TASK GOAL – Read through the listing below and copy each line in which the word "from" occurs.

INFORMATION SHOWN –

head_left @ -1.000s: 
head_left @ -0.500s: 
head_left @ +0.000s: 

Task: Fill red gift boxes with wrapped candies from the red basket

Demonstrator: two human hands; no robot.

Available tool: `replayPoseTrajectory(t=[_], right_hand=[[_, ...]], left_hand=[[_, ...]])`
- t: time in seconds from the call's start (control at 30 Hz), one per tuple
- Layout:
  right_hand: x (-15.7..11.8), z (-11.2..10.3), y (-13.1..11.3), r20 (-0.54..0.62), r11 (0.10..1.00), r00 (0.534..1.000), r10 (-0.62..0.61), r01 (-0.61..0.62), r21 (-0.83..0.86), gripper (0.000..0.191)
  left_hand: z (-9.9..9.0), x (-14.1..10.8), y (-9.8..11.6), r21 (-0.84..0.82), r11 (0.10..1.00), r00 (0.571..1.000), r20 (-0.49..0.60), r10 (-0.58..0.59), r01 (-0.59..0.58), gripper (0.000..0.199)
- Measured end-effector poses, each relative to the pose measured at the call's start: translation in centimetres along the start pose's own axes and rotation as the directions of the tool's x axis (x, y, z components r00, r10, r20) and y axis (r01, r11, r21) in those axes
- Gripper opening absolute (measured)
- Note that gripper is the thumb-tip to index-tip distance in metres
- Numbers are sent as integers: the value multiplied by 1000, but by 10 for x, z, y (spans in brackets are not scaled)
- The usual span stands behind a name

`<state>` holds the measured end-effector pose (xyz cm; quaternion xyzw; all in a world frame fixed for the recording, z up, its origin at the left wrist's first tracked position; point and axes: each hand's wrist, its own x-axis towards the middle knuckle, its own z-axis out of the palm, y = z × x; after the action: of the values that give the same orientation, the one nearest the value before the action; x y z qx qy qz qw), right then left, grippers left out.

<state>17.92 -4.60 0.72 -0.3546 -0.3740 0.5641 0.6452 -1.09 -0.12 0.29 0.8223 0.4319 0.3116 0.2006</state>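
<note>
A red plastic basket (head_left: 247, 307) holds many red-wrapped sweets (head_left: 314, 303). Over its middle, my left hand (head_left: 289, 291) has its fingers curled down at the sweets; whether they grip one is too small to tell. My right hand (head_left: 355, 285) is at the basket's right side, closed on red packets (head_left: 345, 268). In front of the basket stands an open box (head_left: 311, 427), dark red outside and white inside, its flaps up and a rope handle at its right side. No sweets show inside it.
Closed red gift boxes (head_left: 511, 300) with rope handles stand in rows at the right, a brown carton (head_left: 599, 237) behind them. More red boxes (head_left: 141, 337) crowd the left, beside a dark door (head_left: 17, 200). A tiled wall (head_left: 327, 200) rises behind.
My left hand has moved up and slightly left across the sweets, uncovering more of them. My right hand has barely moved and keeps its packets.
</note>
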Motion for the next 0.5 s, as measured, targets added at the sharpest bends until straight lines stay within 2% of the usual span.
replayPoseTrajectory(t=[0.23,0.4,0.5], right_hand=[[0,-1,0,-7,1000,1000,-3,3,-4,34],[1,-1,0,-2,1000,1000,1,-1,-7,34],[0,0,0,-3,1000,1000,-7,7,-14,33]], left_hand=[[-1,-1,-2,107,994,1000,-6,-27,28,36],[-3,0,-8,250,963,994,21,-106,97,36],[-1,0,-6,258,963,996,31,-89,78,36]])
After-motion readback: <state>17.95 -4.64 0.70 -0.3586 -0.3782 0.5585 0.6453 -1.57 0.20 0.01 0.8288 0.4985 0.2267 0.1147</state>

TASK RESPONSE –
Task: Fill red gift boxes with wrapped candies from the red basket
- t: time in seconds from the call's start (control at 30 Hz), one per tuple

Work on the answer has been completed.